Gezici Araştırma Merkezi, 28-29 Mayıs ortasında, 14 vilayette, 1570 şahısla görüşerek, ekonomik durum anketi yaptı. Anket sonuçları, toplumdaki ekonomik yıkımı gözler önüne sererken, ümitsizliğin da süratle büyüdüğünü gösterdi. Cumhuriyet’ten Gamze Kolcu’nun haberine nazaran, açık uçlu olarak yöneltilen “Şu an ülkemizin en değerli sorunu nedir” sorusuna iştirakçilerin yüzde 74.8’i “ekonomi/geçim sıkıntısı” karşılığını verdi. Bunu yüzde 43.2 ile “işsizlik”, yüzde 34.4 ile “salgın hastalık”, yüzde 32.7’yle “yargı/hukuk/adalet”, yüzde 18.8’le “eğitim”, yüzde 15.6’yla “göçmen ve mülteciler” karşılıkları izledi.

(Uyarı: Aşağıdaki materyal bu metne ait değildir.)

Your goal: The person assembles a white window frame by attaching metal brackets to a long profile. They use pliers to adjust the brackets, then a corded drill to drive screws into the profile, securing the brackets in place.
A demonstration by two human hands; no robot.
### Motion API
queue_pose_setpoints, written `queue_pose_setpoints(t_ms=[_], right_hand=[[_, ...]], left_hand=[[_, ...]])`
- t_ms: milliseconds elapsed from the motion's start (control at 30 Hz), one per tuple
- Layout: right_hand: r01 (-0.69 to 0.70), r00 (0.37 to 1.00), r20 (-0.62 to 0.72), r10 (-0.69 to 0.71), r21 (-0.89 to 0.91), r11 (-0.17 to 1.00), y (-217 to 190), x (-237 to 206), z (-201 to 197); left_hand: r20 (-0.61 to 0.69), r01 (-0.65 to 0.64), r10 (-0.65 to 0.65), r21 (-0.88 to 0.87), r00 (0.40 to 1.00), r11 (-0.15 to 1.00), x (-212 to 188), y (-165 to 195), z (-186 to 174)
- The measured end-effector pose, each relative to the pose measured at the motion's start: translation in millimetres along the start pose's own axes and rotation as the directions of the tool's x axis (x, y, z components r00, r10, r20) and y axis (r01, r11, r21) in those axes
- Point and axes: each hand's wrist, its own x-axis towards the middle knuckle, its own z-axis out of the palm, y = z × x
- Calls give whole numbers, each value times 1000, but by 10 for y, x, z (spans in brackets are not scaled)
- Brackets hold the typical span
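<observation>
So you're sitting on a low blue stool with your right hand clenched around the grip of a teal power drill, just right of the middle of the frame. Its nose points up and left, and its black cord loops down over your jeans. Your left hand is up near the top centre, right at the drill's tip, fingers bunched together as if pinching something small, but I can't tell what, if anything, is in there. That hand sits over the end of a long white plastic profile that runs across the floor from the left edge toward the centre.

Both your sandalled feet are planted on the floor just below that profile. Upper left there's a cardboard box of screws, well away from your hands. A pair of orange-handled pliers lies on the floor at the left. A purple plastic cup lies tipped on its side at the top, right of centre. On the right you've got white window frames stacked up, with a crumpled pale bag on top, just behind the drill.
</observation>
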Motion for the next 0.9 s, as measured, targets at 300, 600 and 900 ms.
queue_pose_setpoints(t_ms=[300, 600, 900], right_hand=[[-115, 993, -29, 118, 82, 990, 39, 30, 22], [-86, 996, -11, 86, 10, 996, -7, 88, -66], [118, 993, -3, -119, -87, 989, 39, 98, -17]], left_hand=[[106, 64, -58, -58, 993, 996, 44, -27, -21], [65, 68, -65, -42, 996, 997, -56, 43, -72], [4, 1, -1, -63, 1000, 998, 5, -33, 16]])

Ankete nazaran, iştirakçilerin yüzde 13.8’i, “terörü” ülkenin en kıymetli sorunu olarak görüyor. Yüzde 11.7’si “yolsuzluk”, yüzde 10.1’i “ifade özgürlüğü/demokrasi”, yüzde 5.8’i “Avrupa Birliği’ne girememe” cevabını verirken yüzde 4.2’si “dış politika” ve yüzde 1.3’ü “çevre kirliliği’ dedi.

Ekonomik kriz ve işsizlik direkt hanelerin borçlanmasına sebep oluyor. Ankete nazaran “Hane borcunuz var mı” sorusuna iştirakçilerin yüzde 60.6’sı “evet” karşılığını verirken yüzde 39.4’ü hane borcunun olmadığını söz etti.

Çoğunluk enflasyonun sebebi olarak hükümeti gösterdi

Enflasyonun/fiyatların yükselişi hakkında ne düşünüyorsunuz” sorusu yöneltilen iştirakçilerin yüzde 62.4’ü fiyat artışına “hükümetin yanlış siyasetlerinin sebep olduğunu” belirtti. “Dış güçlerin Türkiye’ye karşı bir operasyonu” diyenlerin oranı yüzde 24.9’iken “enflasyonun yükselişini doğal bir süreç olarak görenlerin” oranı ise yüzde 12.7’de kaldı.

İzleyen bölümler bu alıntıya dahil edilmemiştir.